→ **TASK STATEMENT**: Nothing in the data is to be left out; copy it exactly.
Start of Block
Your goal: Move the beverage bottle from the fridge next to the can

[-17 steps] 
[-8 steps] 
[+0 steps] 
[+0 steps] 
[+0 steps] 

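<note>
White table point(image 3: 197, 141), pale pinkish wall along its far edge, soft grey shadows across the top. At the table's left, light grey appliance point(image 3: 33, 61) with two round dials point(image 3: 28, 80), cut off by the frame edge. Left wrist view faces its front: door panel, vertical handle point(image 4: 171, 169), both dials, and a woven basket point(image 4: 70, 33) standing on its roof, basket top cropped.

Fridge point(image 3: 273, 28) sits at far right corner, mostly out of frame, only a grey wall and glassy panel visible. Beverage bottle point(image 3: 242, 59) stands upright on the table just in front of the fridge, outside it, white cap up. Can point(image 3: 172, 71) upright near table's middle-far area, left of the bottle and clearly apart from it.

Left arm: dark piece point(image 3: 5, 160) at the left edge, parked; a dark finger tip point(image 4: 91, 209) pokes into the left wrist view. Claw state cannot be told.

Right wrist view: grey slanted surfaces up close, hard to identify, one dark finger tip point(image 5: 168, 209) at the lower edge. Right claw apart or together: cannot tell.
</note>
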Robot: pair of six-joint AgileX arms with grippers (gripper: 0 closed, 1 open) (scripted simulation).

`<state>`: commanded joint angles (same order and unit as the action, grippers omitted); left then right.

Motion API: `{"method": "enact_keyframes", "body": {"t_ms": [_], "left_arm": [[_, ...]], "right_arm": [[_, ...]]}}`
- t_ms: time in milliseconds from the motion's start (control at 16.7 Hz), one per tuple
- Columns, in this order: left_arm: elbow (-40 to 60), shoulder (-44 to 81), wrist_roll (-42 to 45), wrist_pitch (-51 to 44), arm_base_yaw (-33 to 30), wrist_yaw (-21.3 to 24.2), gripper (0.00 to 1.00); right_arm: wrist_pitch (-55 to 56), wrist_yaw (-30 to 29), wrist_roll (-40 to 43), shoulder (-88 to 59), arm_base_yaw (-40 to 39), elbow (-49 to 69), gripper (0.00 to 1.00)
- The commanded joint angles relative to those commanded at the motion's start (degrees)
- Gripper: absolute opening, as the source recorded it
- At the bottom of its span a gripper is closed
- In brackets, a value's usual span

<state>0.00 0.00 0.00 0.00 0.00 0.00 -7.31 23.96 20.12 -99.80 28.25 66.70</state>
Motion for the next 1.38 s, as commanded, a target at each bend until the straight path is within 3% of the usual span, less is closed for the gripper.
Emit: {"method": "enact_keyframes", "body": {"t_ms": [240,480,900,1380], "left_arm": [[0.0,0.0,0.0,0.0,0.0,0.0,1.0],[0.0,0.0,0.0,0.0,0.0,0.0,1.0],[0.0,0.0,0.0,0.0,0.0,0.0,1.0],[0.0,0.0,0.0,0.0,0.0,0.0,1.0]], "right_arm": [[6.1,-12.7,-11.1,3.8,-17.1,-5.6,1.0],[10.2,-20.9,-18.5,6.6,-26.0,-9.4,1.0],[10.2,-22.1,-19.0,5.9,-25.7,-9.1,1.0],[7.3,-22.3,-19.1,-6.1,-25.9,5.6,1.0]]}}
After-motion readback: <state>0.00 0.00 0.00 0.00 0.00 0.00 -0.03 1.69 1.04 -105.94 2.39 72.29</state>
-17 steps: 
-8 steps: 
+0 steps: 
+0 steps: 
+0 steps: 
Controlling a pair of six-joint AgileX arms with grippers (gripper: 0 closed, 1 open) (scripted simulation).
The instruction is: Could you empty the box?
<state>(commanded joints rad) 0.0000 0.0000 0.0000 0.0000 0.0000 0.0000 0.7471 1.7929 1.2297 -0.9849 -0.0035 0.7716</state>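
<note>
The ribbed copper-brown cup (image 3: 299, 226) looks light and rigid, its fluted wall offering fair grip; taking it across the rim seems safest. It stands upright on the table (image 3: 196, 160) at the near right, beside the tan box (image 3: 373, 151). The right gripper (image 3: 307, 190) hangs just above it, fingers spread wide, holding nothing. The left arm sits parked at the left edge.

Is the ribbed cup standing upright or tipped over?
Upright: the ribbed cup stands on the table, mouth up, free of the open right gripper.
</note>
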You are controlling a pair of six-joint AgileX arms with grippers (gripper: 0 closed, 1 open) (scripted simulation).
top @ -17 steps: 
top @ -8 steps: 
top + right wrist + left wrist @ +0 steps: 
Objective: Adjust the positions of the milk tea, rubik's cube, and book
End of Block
→ **EXERCISE RESULT**:
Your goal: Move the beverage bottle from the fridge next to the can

[-17 steps] 
[-8 steps] 
[+0 steps] 
[+0 steps] 
[+0 steps] 

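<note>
White table point(image 3: 197, 141), pale pinkish wall along its far edge, soft grey shadows across the top. At the table's left, light grey appliance point(image 3: 33, 61) with two round dials point(image 3: 28, 80), cut off by the frame edge. Left wrist view faces its front: door panel, vertical handle point(image 4: 171, 169), both dials, and a woven basket point(image 4: 70, 33) standing on its roof, basket top cropped.

Fridge point(image 3: 273, 28) sits at far right corner, mostly out of frame, only a grey wall and glassy panel visible. Beverage bottle point(image 3: 242, 59) stands upright on the table just in front of the fridge, outside it, white cap up. Can point(image 3: 172, 71) upright near table's middle-far area, left of the bottle and clearly apart from it.

Left arm: dark piece point(image 3: 5, 160) at the left edge, parked; a dark finger tip point(image 4: 91, 209) pokes into the left wrist view. Claw state cannot be told.

Right wrist view: grey slanted surfaces up close, hard to identify, one dark finger tip point(image 5: 168, 209) at the lower edge. Right claw apart or together: cannot tell.
</note>
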Robot: pair of six-joint AgileX arms with grippers (gripper: 0 closed, 1 open) (scripted simulation).

`<state>`: commanded joint angles (same order and unit as the action, grippers omitted); left then right.

Motion API: `{"method": "enact_keyframes", "body": {"t_ms": [_], "left_arm": [[_, ...]], "right_arm": [[_, ...]]}}`
- t_ms: time in milliseconds from the motion's start (control at 16.7 Hz), one per tuple
- Columns, in this order: left_arm: elbow (-40 to 60), shoulder (-44 to 81), wrist_roll (-42 to 45), wrist_pitch (-51 to 44), arm_base_yaw (-33 to 30), wrist_yaw (-21.3 to 24.2), gripper (0.00 to 1.00); right_arm: wrist_pitch (-55 to 56), wrist_yaw (-30 to 29), wrist_roll (-40 to 43), shoulder (-88 to 59), arm_base_yaw (-40 to 39), elbow (-49 to 69), gripper (0.00 to 1.00)
- The commanded joint angles relative to those commanded at the motion's start (degrees)
- Gripper: absolute opening, as the source recorded it
- At the bottom of its span a gripper is closed
- In brackets, a value's usual span

<state>0.00 0.00 0.00 0.00 0.00 0.00 -7.31 23.96 20.12 -99.80 28.25 66.70</state>
Motion for the next 1.38 s, as commanded, a target at each bend until the straight path is within 3% of the usual span, less is closed for the gripper.
Emit: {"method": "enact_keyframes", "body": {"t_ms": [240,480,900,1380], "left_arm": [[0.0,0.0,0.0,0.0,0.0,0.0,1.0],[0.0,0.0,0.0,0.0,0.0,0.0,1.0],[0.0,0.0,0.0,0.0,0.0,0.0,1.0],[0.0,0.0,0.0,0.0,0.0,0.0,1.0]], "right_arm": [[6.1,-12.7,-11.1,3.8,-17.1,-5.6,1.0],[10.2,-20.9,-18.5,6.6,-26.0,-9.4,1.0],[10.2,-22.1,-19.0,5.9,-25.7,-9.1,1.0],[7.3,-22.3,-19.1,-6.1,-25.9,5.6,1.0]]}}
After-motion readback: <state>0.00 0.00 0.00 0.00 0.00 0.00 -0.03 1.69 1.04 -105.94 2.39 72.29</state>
-17 steps: 
-8 steps: 
+0 steps: 
+0 steps: 
+0 steps: 
Controlling a pair of six-joint AgileX arms with grippers (gripper: 0 closed, 1 open) (scripted simulation).
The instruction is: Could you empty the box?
<state>(commanded joints rad) 0.0000 0.0000 0.0000 0.0000 0.0000 0.0000 0.7471 1.7929 1.2297 -0.9849 -0.0035 0.7716</state>
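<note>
The ribbed copper-brown cup (image 3: 299, 226) looks light and rigid, its fluted wall offering fair grip; taking it across the rim seems safest. It stands upright on the table (image 3: 196, 160) at the near right, beside the tan box (image 3: 373, 151). The right gripper (image 3: 307, 190) hangs just above it, fingers spread wide, holding nothing. The left arm sits parked at the left edge.

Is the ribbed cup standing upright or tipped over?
Upright: the ribbed cup stands on the table, mouth up, free of the open right gripper.
</note>
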You are controlling a pair of six-joint AgileX arms with grippers (gripper: 0 closed, 1 open) (scripted simulation).
top @ -17 steps: 
top @ -8 steps: 
top + right wrist + left wrist @ +0 steps: 
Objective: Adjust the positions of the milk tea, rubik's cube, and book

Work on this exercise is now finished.